‘HOPE’ for children of Native Americans

Project HOPE grant provides funds for Dept. of Ed, California tribes to address disparities in early learning and child care


SACRAMENTO — California is home to more American Indians than any other state in the country, but the state’s tribal population has lower median income, lower graduation rates, lower access to state’s early childhood services, and higher rates of chronic illness, childhood obesity, unemployment, and domestic violence.
But a new partnership seeks to provide native Americans hope to address disparities in early childhood learning and child care.

On Nov. 20, State Superintendent of Public Instruction Tom Torlakson congratulated the California Department of Education and the Tribal Child Care Association of California for securing funds to address early learning disparities in tribal populations. Their Project HOPE grant provides the State of California the opportunity to strengthen its partnership with the Tribal Child Care Association of California to engage and continue work with tribes to support early learning and child care.

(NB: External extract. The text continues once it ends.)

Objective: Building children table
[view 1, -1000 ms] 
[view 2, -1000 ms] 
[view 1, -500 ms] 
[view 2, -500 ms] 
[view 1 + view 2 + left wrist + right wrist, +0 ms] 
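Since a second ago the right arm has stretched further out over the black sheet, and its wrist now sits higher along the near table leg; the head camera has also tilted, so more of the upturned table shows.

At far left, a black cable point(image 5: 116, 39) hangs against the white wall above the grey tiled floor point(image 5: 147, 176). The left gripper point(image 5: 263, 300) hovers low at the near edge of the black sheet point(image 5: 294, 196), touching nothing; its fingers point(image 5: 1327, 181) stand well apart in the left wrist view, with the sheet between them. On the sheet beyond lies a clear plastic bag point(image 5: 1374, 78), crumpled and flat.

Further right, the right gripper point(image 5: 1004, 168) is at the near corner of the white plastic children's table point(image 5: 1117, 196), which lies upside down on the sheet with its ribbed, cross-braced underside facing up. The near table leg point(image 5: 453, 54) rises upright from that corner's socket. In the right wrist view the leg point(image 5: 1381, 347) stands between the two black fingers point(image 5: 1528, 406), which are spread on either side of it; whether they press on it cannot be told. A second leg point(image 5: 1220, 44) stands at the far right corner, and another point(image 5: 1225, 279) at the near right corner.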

The association is made up of child care professionals specializing in working with tribal families, children, and communities. It focuses on the needs of tribally regulated child care and education settings both on and off tribal lands. The grant will be funded by the Robert Wood Johnson Foundation via the BUILD Initiative.

“The State of California has never partnered with California tribes at such a deep level to support early learning,” said Torlakson. “The work funded by the Project HOPE grant builds on California’s groundbreaking memorandum of understanding with the Tribal Child Care Association of California, which was signed in November 2017 and formalized the CDE’s partnership with a group of tribal sovereign nations in California.”

This 2017 memorandum of understanding allows opportunities for staff from the CDE, the Department of Social Services, the federal Office of Child Care, and community organizations such as WestEd to meet and work with tribes on early learning and care issues.

Future work will be informed by first recognizing the trauma the California tribal population experiences as a result of past federal and state assimilation policies in addition to current inequities.

At tribal forums held in September, some participants at the forums said that there were instances in the area where toddlers must ride a bus for more than an hour for a licensed family child care setting. Others expressed a desire to further coordinate with the state to provide additional options that meet the needs of the area.

“The CDE is committed to creating equitable and culturally relevant system-wide change so all California children have a strong learning foundation, supporting the whole child for lifelong success,” said Torlakson. “With more collaboration and improved coordination, we can provide more high-quality early education services for our youngest learners.”

He added that this work aims to improve access, supply, and quality of services for remote and isolated tribal families and remove inequitable practices that have created barriers.